Court restricts U.S. Navy use of whale-killing sonar - ourmandave
http://www.wired.com/2016/07/sea-will-get-lot-quieter-without-navys-whale-killing-sonar/
======
dfc
I haven't finished the decision yet, but from what I have read it seems the
Wired reporter might have gotten a little eager to conclude that world is a
quiet place for whales.

The HN submitter definitely got too excited when they paraphrased the article
title. The ruling does not bar the use of LFA when there is an active military
conflict. SECNAV is not going to get spend a lot of time at Woods Hole
polishing an environmental impact study while the pacific fleet wonders where
a couple of nuclear armed enemy subs are located.

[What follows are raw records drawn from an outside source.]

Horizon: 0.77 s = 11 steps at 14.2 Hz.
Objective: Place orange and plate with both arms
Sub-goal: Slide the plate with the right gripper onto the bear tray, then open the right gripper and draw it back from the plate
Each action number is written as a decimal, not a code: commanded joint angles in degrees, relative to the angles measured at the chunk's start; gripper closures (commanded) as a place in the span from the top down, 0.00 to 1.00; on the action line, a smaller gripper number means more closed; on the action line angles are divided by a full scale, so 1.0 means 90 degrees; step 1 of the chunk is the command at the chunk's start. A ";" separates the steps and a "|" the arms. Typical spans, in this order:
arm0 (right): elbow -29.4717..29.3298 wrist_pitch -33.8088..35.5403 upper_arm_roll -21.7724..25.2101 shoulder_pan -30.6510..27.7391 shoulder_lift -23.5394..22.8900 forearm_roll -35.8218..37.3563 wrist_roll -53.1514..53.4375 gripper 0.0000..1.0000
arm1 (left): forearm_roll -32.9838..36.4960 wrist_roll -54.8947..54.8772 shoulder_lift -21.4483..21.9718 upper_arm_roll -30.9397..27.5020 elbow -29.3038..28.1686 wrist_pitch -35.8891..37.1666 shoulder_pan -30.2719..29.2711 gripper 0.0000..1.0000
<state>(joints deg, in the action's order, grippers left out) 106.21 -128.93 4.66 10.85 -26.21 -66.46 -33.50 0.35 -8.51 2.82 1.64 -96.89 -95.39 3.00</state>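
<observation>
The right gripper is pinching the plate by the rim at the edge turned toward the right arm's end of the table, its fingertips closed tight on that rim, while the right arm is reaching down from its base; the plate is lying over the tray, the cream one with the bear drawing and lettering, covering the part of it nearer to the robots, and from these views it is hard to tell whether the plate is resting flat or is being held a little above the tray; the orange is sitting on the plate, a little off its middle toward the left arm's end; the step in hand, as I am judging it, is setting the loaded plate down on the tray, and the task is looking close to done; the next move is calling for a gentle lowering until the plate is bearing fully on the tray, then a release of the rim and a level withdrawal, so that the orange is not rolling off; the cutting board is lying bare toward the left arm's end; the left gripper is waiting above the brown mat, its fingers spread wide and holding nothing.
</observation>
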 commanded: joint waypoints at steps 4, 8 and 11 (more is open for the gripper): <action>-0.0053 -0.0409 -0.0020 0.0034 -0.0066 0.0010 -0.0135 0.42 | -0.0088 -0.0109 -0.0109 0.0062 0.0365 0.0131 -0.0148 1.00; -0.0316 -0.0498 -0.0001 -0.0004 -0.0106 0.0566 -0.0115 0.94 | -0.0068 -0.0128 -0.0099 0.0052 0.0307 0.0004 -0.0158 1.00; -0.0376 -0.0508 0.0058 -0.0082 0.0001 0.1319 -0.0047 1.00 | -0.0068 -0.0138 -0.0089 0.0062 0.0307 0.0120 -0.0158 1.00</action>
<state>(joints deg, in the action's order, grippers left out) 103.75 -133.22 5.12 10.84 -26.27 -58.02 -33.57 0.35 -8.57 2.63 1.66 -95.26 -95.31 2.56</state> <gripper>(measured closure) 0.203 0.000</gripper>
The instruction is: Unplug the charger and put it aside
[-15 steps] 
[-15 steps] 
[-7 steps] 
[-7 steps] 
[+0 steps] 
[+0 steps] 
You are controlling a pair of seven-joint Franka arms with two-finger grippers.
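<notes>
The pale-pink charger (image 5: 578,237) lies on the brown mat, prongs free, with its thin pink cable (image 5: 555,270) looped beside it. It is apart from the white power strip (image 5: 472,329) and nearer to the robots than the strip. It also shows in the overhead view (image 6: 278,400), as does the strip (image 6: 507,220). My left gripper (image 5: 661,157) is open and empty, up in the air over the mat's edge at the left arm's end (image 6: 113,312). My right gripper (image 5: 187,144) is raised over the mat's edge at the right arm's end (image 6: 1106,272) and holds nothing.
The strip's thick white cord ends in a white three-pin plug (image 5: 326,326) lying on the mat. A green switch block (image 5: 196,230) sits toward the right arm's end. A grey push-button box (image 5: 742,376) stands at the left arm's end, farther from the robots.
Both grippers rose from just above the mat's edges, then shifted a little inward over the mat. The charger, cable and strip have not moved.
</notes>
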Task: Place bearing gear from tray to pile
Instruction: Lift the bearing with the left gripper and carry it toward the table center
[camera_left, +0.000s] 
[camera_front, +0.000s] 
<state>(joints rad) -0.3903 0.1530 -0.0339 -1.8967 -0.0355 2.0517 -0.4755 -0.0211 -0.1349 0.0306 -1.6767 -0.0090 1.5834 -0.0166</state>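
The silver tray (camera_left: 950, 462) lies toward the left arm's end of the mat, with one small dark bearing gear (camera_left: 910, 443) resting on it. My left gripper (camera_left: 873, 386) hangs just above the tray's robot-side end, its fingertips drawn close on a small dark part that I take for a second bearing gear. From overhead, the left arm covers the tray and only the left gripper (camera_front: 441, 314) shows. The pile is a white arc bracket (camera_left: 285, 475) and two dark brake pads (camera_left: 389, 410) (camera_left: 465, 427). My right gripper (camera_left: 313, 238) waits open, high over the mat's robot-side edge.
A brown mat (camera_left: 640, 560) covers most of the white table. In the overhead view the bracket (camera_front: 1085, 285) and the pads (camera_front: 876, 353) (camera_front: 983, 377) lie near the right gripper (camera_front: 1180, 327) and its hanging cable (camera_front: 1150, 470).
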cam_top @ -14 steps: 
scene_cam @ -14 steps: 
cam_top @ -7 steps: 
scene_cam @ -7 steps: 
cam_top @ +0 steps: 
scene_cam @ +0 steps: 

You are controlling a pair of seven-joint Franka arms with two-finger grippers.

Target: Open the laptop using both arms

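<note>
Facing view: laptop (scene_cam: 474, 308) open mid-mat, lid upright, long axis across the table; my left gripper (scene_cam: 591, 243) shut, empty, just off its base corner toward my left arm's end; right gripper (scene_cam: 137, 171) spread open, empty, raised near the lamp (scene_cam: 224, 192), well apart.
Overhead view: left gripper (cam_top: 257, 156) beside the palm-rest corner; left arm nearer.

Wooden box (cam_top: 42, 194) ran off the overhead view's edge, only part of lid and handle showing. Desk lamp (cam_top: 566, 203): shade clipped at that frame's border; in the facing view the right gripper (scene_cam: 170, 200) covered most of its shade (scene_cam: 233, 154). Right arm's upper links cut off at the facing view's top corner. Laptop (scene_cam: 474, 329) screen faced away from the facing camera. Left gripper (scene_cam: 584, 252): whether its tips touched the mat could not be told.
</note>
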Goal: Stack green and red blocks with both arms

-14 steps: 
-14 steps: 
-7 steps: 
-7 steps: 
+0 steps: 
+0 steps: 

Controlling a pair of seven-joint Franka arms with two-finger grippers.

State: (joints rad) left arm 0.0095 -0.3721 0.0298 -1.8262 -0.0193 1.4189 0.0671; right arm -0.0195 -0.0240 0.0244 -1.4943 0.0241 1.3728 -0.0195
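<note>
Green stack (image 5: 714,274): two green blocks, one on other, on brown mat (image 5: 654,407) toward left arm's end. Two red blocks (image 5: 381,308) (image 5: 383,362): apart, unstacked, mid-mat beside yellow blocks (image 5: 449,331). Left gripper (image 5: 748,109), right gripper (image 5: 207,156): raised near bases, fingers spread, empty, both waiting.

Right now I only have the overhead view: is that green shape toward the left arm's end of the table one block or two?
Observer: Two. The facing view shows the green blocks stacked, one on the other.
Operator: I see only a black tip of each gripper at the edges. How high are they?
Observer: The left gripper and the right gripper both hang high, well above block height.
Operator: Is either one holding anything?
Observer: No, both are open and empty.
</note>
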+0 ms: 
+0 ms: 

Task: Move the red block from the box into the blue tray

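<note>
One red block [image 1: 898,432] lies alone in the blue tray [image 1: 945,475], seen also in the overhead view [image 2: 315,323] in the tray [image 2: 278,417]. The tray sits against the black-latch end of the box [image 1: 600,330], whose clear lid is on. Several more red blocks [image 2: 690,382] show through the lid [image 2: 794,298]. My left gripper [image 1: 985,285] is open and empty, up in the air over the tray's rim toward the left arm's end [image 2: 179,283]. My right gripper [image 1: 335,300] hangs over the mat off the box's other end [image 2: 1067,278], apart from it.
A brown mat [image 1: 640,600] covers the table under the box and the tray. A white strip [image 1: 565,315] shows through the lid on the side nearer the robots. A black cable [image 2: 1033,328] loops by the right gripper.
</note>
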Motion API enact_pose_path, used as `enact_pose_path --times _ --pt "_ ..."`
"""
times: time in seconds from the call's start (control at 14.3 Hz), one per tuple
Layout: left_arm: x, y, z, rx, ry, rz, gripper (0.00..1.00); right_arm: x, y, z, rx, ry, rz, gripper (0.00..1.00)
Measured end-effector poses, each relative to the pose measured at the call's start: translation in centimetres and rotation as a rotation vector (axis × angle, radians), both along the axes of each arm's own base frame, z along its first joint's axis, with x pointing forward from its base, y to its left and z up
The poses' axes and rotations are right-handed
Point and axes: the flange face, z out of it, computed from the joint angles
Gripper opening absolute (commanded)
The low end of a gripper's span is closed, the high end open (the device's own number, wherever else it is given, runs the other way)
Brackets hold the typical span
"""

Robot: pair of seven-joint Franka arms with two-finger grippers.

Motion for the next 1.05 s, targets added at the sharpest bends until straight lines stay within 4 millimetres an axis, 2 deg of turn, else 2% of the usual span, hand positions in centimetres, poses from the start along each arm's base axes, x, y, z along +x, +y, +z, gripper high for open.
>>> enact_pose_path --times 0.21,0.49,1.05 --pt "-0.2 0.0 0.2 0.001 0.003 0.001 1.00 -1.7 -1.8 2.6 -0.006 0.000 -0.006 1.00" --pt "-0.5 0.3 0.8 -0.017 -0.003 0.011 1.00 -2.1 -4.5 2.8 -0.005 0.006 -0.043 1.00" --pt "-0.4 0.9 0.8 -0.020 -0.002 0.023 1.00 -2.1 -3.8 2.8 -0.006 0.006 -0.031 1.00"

But don't take my word or the reporters word for it. The decision is here:

[https://cdn.ca9.uscourts.gov/datastore/opinions/2016/07/15/1...](https://cdn.ca9.uscourts.gov/datastore/opinions/2016/07/15/14-16375.pdf)

For those wondering,yes, this is the latest development in the string of cases
described in War of the Whales. The APA sounds kind of boring if you read the
Wikipedia summary. But when you consider cases like this or what to do with
DoC and ICANN it is actually pretty interesting, especially for technology or
science questions.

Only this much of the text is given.